▶ _Action item_: Across the entries below, how many lines contain the string "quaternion"? Give only the count.

▶ _Available data_:
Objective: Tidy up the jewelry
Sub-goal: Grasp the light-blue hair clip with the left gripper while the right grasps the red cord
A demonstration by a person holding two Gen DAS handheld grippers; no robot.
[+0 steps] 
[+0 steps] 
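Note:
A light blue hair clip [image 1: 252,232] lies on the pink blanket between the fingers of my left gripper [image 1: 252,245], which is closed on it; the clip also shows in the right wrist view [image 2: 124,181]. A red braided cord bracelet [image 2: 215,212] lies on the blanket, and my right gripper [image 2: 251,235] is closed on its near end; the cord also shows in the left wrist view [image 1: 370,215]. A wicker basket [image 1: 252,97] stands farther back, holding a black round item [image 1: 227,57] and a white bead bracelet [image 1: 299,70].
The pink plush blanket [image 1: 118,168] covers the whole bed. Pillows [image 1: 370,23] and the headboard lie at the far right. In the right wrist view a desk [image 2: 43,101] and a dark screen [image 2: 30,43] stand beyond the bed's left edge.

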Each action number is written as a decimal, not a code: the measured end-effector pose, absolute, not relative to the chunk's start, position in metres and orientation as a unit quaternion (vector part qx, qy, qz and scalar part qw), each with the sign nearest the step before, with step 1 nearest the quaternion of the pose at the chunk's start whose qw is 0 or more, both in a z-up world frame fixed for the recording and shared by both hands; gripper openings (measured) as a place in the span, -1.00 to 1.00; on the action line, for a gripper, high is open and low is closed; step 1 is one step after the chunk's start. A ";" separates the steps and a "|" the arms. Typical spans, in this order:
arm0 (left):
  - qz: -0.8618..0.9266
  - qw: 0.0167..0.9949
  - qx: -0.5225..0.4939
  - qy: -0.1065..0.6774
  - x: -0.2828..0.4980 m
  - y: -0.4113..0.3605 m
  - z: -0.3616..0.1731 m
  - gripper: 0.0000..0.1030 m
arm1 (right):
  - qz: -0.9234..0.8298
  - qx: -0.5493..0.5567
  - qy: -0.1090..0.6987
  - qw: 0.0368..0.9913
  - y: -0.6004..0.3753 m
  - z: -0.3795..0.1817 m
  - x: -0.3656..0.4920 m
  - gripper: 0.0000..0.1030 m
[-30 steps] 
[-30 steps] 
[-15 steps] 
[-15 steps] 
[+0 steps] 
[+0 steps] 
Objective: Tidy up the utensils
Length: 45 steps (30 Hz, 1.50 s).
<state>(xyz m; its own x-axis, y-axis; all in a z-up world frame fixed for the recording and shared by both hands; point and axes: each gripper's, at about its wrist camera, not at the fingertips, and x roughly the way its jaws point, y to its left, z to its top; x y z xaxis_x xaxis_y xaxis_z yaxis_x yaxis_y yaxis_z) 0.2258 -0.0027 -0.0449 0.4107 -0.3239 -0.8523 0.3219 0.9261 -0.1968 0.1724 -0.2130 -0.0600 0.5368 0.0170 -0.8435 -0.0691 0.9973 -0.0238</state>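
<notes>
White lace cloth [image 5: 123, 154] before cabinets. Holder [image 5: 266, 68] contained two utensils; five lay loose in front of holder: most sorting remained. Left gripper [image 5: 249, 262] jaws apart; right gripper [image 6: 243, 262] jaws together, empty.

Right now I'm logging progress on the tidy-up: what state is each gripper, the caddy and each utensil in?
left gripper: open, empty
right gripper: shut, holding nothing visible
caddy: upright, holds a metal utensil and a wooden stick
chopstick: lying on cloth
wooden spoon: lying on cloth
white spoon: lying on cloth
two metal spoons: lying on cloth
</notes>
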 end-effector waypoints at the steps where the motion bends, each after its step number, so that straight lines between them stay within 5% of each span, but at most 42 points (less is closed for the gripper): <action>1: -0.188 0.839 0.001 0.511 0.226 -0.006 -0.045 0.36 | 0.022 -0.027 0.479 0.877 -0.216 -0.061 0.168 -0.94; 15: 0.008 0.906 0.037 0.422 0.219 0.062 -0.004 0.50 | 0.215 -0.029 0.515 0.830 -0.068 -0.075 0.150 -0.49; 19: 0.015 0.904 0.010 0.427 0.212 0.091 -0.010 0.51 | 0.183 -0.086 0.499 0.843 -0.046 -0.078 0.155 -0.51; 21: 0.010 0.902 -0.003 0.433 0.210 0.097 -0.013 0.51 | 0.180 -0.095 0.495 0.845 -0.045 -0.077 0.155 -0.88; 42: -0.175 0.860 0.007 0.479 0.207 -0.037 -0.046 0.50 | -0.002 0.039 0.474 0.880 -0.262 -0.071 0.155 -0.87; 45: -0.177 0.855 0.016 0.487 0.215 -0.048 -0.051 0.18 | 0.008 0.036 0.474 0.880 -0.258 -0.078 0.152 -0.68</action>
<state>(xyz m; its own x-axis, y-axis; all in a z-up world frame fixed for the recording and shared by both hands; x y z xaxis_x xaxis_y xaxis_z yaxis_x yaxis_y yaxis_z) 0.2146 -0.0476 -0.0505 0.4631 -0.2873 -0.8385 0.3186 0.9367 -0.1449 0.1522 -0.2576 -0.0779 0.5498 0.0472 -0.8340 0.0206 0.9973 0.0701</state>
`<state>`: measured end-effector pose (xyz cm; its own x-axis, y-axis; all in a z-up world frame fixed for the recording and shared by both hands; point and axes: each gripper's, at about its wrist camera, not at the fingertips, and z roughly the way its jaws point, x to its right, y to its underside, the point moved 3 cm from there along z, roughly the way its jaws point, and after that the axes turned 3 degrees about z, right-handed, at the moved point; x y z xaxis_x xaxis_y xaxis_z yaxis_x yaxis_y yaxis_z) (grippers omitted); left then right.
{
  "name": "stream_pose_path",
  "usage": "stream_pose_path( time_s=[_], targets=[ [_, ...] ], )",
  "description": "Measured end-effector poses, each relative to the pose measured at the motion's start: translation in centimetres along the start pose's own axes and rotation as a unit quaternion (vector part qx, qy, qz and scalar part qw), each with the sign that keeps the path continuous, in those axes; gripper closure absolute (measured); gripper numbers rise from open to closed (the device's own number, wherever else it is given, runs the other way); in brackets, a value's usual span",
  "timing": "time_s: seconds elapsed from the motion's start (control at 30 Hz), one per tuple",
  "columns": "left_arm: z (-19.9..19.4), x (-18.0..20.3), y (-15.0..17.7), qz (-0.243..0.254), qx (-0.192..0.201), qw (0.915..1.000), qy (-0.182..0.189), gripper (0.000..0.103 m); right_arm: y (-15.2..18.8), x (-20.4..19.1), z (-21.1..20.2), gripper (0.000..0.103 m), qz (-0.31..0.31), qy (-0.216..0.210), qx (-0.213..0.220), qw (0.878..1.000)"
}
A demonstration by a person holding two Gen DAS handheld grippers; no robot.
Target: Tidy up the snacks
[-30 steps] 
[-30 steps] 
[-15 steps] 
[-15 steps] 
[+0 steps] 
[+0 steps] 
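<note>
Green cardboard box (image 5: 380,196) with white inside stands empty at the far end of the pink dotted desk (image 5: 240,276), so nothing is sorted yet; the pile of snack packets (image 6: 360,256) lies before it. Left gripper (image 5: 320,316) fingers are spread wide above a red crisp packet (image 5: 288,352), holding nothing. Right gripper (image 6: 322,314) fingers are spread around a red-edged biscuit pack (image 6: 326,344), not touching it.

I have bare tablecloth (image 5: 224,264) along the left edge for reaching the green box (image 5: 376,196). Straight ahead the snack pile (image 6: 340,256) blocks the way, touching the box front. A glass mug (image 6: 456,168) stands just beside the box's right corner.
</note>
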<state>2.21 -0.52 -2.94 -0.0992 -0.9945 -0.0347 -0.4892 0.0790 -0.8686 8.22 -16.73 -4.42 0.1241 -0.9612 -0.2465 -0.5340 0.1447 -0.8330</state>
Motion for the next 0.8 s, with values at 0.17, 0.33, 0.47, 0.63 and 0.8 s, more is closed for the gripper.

▶ _Result of this exercise_: 2